_What needs to be done_: Return exactly the lines below, starting with the one that has "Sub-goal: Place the" and going on through the one that has "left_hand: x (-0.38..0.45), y".

[Data for processing Boundary: Start]

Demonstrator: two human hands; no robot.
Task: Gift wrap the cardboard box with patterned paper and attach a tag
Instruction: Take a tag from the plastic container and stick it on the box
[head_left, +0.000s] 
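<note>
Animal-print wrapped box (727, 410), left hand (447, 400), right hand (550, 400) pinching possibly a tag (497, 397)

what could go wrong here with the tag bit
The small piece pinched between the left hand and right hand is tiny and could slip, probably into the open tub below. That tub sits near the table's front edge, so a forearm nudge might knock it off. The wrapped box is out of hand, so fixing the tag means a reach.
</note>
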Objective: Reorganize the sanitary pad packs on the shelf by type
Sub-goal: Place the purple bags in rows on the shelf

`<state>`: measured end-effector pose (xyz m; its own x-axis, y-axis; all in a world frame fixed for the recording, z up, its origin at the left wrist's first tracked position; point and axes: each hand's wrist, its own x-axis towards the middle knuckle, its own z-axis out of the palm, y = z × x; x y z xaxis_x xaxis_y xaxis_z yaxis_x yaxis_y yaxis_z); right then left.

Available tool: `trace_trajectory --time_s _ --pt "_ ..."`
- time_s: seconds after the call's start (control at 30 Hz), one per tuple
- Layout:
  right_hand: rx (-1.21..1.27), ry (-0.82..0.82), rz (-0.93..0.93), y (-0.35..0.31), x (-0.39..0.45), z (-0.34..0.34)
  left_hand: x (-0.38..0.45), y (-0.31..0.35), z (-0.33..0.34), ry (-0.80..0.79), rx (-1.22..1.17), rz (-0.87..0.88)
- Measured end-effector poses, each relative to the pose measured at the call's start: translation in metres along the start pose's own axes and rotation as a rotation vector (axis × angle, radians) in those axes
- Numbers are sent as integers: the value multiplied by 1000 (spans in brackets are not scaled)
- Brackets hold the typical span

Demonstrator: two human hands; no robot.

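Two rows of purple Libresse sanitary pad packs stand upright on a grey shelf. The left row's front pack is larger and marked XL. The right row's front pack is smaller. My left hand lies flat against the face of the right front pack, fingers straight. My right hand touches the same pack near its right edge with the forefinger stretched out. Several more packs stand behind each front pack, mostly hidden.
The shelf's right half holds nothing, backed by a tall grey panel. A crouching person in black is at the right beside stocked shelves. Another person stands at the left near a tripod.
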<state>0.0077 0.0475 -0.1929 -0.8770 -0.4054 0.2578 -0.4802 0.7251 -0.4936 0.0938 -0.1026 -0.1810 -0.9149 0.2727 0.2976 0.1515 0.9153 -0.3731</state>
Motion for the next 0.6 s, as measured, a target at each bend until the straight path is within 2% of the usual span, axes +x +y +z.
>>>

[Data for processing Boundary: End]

_Solution for this problem_:
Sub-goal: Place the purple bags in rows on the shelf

`<state>`: measured end-effector pose (xyz m; its own x-axis, y-axis; all in a world frame fixed for the recording, z up, its origin at the left wrist's first tracked position; point and axes: each hand's wrist, its own x-axis towards the middle knuckle, its own z-axis out of the palm, y = z × x; x y z xaxis_x xaxis_y xaxis_z yaxis_x yaxis_y yaxis_z); right then left.

Available tool: `trace_trajectory --time_s _ --pt "_ ..."`
- time_s: seconds after the call's start (control at 30 Hz), one per tuple
- Layout:
  right_hand: rx (-1.21..1.27), ry (-0.82..0.82), rz (-0.93..0.93), y (-0.35..0.31), x (-0.39..0.45), z (-0.34..0.34)
  left_hand: x (-0.38..0.45), y (-0.31..0.35), z (-0.33..0.34), ry (-0.80..0.79), rx (-1.22..1.17), rz (-0.87..0.88)

With this, there is nothing more to the exercise.